The Outdoor Classroom

The first half term of the PGCE has started and has already given me so many ideas and inspiration for use in my classroom next year. The first thing that has captured my imagination is learning about the outdoor classroom and how essential it is to stimulate children's minds. It is important to allow children the opportunities to explore nature and their surroundings.  This supports physical development. It also lends itself to support social and emotional development.

This has been supported by our trip last week to Nell Bank Learning Centre in Ilkley. I worked with other students pond dipping, orienteering and learning about animals that live in the forest. I really enjoyed this opportunity and thought about how this could support children's learning. Stanley's stick by Neal Layton and John Hedgley is an ideal book to support literacy in the outdoor classroom. It is a story about a boy with a stick. But this is not just any stick, it is a dinosaur, a whistle and even a fishing rod.
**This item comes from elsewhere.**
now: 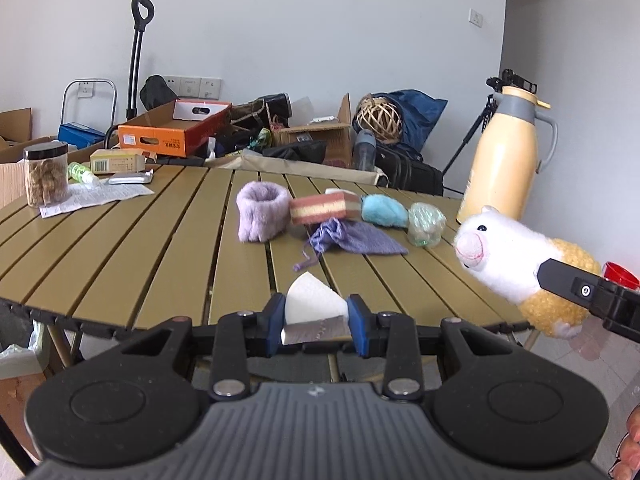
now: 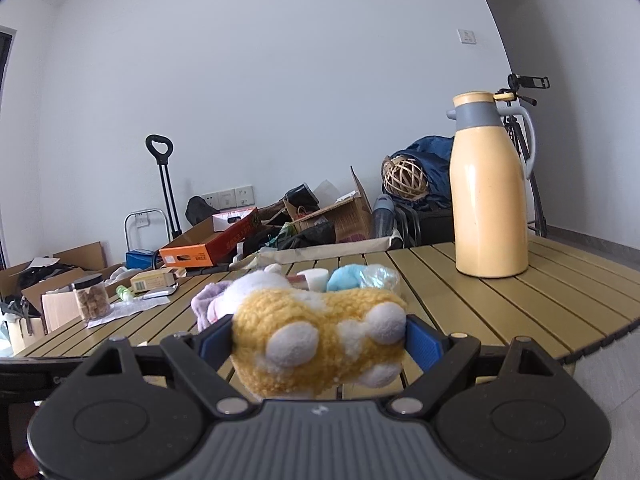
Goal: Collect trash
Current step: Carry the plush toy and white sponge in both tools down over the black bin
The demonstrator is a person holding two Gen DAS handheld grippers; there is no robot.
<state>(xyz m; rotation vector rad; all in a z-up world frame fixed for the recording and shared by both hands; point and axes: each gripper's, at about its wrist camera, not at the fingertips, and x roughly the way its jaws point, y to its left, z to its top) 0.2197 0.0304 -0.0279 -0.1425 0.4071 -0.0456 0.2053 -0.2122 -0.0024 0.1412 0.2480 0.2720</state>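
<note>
While only the left view shows the left tool [image 1: 316,314] pinching white paper [image 1: 310,298], the right tool [image 2: 320,344] grips a plush toy [image 2: 316,340].

Ahead of me a tall yellow thermos [image 2: 491,196] stands upright on the slatted table [image 1: 120,248], well apart from the jar of snacks [image 1: 46,174] at the far left corner. Beside that jar lie a printed paper sheet [image 1: 100,196], a small green bottle [image 1: 82,173] and a flat carton [image 1: 116,161]. Beyond the table I see an orange box [image 1: 168,132], cardboard boxes, a wicker ball [image 1: 378,116] against a blue bag [image 1: 416,114], and a tripod [image 1: 486,120].
</note>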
This book can be brought to life in the outdoor classroom. I took part in a competition to find a stick (this can only be as big as between your elbow and hand.) Using this stick and any others we could find we had to build the biggest tower. This is not as easy as it sounds ---



Unfortunately, I didn't win the competition to build the biggest tower but it was fun to try and I began to imagine how much children would enjoy this task. I also thought about the different writing tasks that a teacher would be able to take from this. Children could write a diary entry from the perspective of their stick or the class could go on a stick hunt around the playground.